I did see a good post on radar capability. Apparently civil radar systems operating in the area at the time would not have been able to detect a plane flying below 30,000 ft . This accounts for the altitude reading of 0 ft on some of the tracking reports. The zero is this case should apparently be interpreted as "below 30,000 ft and undetected by radar".
There was also some informed discussion about military radar systems which are designed to detect at lower altitudes.
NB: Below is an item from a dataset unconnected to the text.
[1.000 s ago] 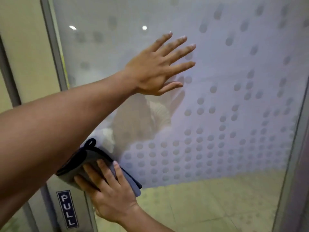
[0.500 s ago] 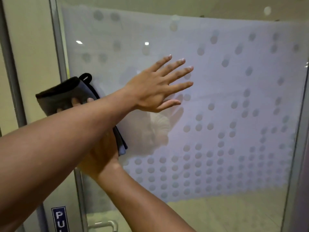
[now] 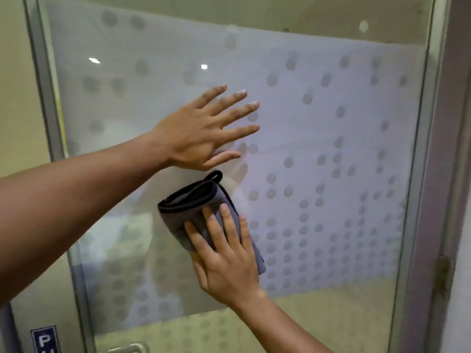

Apparently the difficulty here is that these systems filter out known commercial aircraft as the interest is only in "exception management".
The poster suggested that the raw data input into the military systems and filtered out by the software may (after weeding to remove any secret data unrelated to the airline crash) be able to offer some clues as to what happened to MH370 below 30,000 feet.
Adults from ethnic minority backgrounds are more likely to be educated to a high standard than their white British peers, according to research.
Figures show they are significantly more likely to hold a degree and less likely to have no qualifications at all than their white counterparts.
People from the best-qualified group – Chinese – were around 75 per cent more likely to be university educated than those identified as white British.
The study by Manchester University also found that many ethnic minorities had seen bigger overall improvements in education standards over the last 20 years.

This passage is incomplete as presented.